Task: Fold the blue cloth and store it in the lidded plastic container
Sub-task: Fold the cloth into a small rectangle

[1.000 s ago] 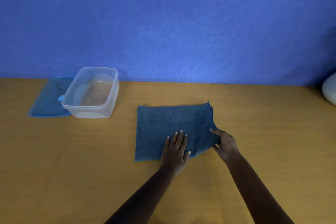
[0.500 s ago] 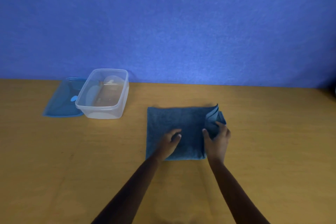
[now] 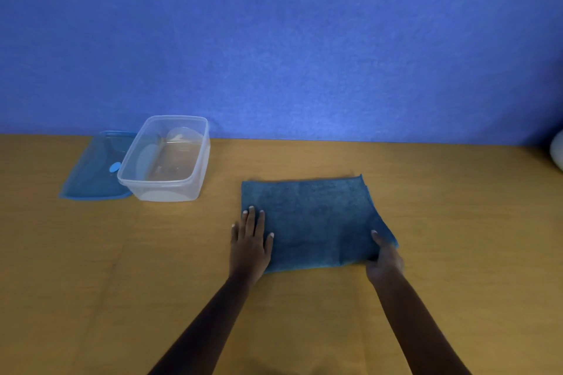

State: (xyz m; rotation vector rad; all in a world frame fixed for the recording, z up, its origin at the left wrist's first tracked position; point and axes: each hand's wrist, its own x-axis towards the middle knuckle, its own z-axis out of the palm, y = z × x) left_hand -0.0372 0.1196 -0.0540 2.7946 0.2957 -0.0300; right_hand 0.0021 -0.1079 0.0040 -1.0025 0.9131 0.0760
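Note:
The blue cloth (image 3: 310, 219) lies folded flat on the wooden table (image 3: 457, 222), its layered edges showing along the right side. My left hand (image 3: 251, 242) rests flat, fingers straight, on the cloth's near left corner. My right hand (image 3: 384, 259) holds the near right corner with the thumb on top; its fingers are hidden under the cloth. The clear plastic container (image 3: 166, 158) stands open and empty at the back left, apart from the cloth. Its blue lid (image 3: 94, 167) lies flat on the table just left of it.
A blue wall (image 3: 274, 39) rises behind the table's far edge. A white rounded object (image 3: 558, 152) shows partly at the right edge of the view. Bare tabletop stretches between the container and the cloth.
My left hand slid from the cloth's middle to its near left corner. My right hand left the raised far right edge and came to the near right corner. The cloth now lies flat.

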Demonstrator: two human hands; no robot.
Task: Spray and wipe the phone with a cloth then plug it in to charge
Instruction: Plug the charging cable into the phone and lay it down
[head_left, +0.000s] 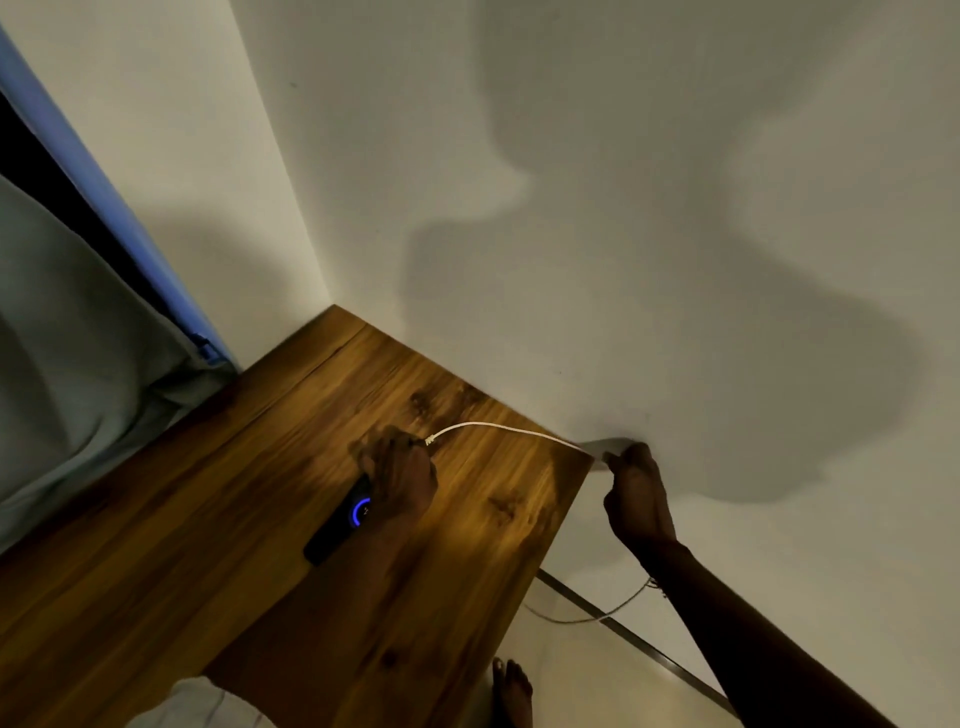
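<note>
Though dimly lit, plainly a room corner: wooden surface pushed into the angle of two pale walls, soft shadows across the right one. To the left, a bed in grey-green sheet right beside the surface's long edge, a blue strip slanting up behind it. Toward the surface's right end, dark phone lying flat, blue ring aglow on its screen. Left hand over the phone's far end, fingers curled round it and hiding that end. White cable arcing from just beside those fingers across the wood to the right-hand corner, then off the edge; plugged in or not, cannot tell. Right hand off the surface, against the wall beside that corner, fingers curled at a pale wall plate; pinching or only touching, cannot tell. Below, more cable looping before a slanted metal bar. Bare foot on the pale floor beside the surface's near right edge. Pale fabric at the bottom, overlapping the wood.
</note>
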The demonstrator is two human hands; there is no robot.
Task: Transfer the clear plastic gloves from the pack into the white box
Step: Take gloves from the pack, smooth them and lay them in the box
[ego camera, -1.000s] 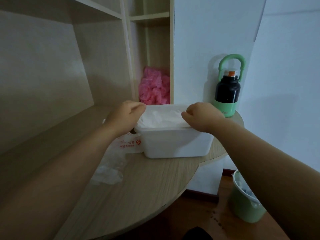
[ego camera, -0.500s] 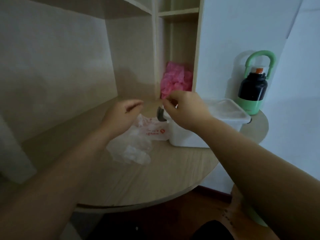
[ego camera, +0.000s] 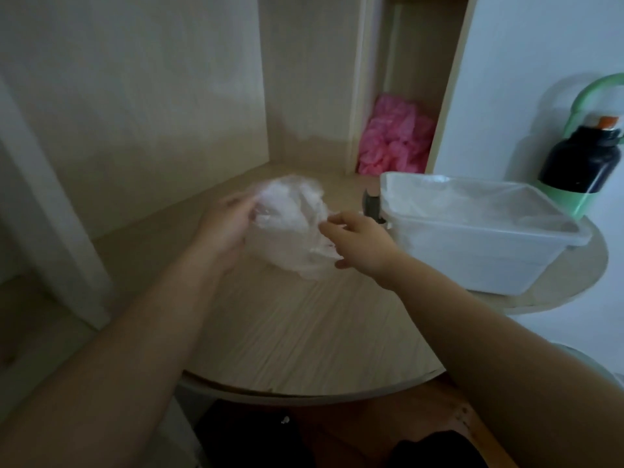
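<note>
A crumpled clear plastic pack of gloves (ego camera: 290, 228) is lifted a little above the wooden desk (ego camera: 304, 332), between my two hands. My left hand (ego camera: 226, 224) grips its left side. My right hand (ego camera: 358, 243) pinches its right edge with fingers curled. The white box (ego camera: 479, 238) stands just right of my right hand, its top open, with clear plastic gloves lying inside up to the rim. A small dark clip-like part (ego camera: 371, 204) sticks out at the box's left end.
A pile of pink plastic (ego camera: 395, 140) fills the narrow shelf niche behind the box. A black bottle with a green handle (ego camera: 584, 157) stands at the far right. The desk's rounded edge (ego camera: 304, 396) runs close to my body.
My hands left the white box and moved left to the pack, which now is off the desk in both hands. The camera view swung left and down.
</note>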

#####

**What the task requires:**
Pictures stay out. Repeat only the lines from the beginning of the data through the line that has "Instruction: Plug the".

**Response for this exercise:**
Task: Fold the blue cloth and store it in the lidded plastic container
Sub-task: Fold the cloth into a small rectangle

[1.000 s ago] 
[0.500 s ago] 
[now] 

State: (xyz m; rotation vector rad; all in a world frame fixed for the recording, z up, its origin at the left wrist's first tracked position; point and axes: each hand's wrist, its own x-axis towards the middle knuckle, its own z-axis out of the palm, y = z × x) left_hand -0.0372 0.1196 -0.0540 2.7946 0.2957 -0.0300; right_hand 0.0021 -0.1079 0.0040 -1.0025 0.9131 0.0760
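Note:
The blue cloth (image 3: 310, 219) lies folded flat on the wooden table (image 3: 457, 222), its layered edges showing along the right side. My left hand (image 3: 251, 242) rests flat, fingers straight, on the cloth's near left corner. My right hand (image 3: 384, 259) holds the near right corner with the thumb on top; its fingers are hidden under the cloth. The clear plastic container (image 3: 166, 158) stands open and empty at the back left, apart from the cloth. Its blue lid (image 3: 94, 167) lies flat on the table just left of it.
A blue wall (image 3: 274, 39) rises behind the table's far edge. A white rounded object (image 3: 558, 152) shows partly at the right edge of the view. Bare tabletop stretches between the container and the cloth.
My left hand slid from the cloth's middle to its near left corner. My right hand left the raised far right edge and came to the near right corner. The cloth now lies flat.
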
Demonstrator: two human hands; no robot.
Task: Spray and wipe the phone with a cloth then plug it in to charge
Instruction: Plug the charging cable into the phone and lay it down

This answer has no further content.